# 1.3. Collection Data Types

Having data items in collections makes it much easier to perform operations that must be applied to all of the items, and also makes it easier to handle collections of items read in from ﬁles. 

## Main Collection Data Types



### Lists

**Lists** are Python’s most flexible ordered collection object type. Unlike strings, lists can contain any sort of object: numbers, strings, and even other lists. Also, unlike strings, lists may be changed in place by assignment to offsets and slices, list method calls, deletion statements, and more—they are *mutable* objects.

Python lists do the work of many of the collection data structures you might have to implement manually in lower-level languages such as C. Here is a quick look at their main properties. Python lists are:

 - **Ordered collections of arbitrary objects**

     From a functional view, lists are just places to collect other objects so you can treat them as groups. Lists also maintain a left-to-right positional ordering among the items they contain (i.e., they are sequences).
     
 - **Accessed by offset**

     Just as with strings, you can fetch a component object out of a list by indexing the list on the object’s offset. Because items in lists are ordered by their positions, you can also do tasks such as slicing and concatenation. 

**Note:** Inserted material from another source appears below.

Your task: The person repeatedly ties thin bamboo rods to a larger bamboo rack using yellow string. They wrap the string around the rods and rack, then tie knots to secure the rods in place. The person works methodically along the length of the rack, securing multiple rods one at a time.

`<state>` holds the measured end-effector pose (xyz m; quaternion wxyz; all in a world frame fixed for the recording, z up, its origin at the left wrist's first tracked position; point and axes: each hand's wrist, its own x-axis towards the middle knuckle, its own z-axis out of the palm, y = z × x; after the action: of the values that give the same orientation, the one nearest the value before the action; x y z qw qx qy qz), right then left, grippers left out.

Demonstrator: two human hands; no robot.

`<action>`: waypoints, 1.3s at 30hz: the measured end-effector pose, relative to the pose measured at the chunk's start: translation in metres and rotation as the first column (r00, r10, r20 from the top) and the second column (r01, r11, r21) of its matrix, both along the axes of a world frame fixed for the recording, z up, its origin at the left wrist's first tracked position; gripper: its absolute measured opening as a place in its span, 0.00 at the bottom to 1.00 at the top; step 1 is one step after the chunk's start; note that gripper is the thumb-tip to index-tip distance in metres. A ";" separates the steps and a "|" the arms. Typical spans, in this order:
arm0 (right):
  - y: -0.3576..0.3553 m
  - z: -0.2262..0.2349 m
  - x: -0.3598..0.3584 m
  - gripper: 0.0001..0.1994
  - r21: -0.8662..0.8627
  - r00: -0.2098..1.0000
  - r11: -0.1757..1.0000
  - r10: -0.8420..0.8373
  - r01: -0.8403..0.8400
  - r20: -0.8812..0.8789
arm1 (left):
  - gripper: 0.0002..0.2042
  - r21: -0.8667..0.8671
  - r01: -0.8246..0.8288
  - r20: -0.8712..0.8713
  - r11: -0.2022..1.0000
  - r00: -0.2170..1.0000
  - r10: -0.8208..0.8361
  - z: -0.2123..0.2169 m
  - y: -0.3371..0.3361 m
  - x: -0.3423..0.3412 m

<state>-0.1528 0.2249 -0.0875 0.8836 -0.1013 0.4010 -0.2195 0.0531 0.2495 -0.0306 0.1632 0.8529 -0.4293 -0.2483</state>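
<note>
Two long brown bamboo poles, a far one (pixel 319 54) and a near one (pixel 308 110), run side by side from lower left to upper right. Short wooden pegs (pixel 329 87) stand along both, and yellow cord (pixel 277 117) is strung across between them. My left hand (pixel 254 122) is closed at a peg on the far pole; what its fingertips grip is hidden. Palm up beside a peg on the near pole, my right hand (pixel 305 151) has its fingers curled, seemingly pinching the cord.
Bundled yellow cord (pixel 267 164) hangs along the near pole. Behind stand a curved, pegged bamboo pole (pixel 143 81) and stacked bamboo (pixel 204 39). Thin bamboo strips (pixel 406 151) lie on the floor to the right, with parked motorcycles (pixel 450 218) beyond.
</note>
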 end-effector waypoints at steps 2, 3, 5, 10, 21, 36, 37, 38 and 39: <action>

 - **Variable-length, heterogeneous, and arbitrarily nestable**

     Unlike strings, lists can grow and shrink in place (their lengths can vary), and they can contain any sort of object, not just one-character strings (they’re heterogeneous). Because lists can contain other complex objects, they also support arbitrary nesting; you can create lists of lists of lists, and so on.

 - **Of the category “mutable sequence”**

     In terms of our type category qualifiers, lists are mutable (i.e., can be changed in place) and can respond to all the sequence operations used with strings, such as indexing, slicing, and concatenation. In fact, sequence operations work the same on lists as they do on strings; the only difference is that sequence operations such as concatenation and slicing return new lists instead of new strings when applied to lists. Because lists are mutable, however, they also support other operations that strings don’t, such as deletion and index assignment operations, which change the lists in place.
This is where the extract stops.